DATASET EXTRACT:
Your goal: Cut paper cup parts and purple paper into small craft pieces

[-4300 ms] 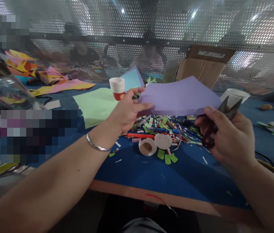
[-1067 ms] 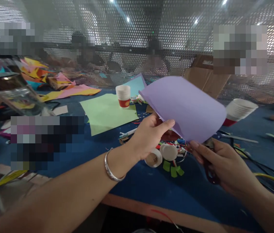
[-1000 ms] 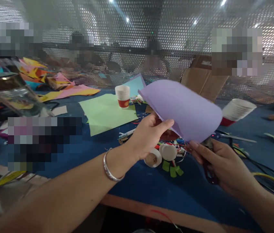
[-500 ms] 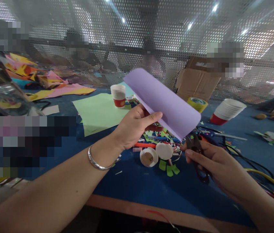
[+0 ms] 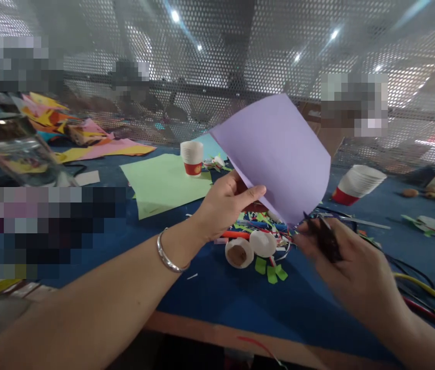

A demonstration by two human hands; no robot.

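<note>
Head view, left hand (image 5: 225, 205): thumb on top and fingers beneath pinch the near left edge of the purple sheet (image 5: 279, 154), holding it up off the table (image 5: 240, 303).
Right hand (image 5: 348, 272): fingers curl around the dark scissors (image 5: 327, 239); motion blur hides whether the blades are apart.
Purple sheet: in the air at centre, tilted, its lowest corner touching the scissor tips, above the scrap pile (image 5: 256, 226).
Risk, sheet: held on one edge only, it looks likely to flop or buckle at the blades, giving a ragged or crooked cut.
Risk, fingers: the left fingertips sit near the blade line (a slip could nick them).
Risk, clutter: the cables (image 5: 425, 293) at near right could snag the right wrist.
Paper: thin, matte, smooth, rectangular and gently bowed; a flat green sheet (image 5: 163, 180) lies far left.
Cups: a ribbed white paper cup (image 5: 192, 158) with a red base stands upright; a stack of cups (image 5: 356, 184) lies tipped at far right.
Tape rolls (image 5: 238, 253): two short cardboard rings, just beside the scraps.
Bracelet (image 5: 169, 257): a shiny metal band on the left wrist.
Table: blue felt-like cover with a bare wood edge.
</note>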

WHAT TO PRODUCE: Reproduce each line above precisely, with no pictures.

ANSWER:
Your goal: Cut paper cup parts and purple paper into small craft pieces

[-4300 ms] 
[-1067 ms] 
[-1000 ms] 
[-500 ms] 
[+0 ms] 

A demonstration by two human hands; no robot.

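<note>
Head view, left hand (image 5: 225, 205): thumb on top and fingers beneath pinch the near left edge of the purple sheet (image 5: 279, 154), holding it up off the table (image 5: 240, 303).
Right hand (image 5: 348, 272): fingers curl around the dark scissors (image 5: 327, 239); motion blur hides whether the blades are apart.
Purple sheet: in the air at centre, tilted, its lowest corner touching the scissor tips, above the scrap pile (image 5: 256, 226).
Risk, sheet: held on one edge only, it looks likely to flop or buckle at the blades, giving a ragged or crooked cut.
Risk, fingers: the left fingertips sit near the blade line (a slip could nick them).
Risk, clutter: the cables (image 5: 425, 293) at near right could snag the right wrist.
Paper: thin, matte, smooth, rectangular and gently bowed; a flat green sheet (image 5: 163, 180) lies far left.
Cups: a ribbed white paper cup (image 5: 192, 158) with a red base stands upright; a stack of cups (image 5: 356, 184) lies tipped at far right.
Tape rolls (image 5: 238, 253): two short cardboard rings, just beside the scraps.
Bracelet (image 5: 169, 257): a shiny metal band on the left wrist.
Table: blue felt-like cover with a bare wood edge.
</note>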

With that, the exercise is complete.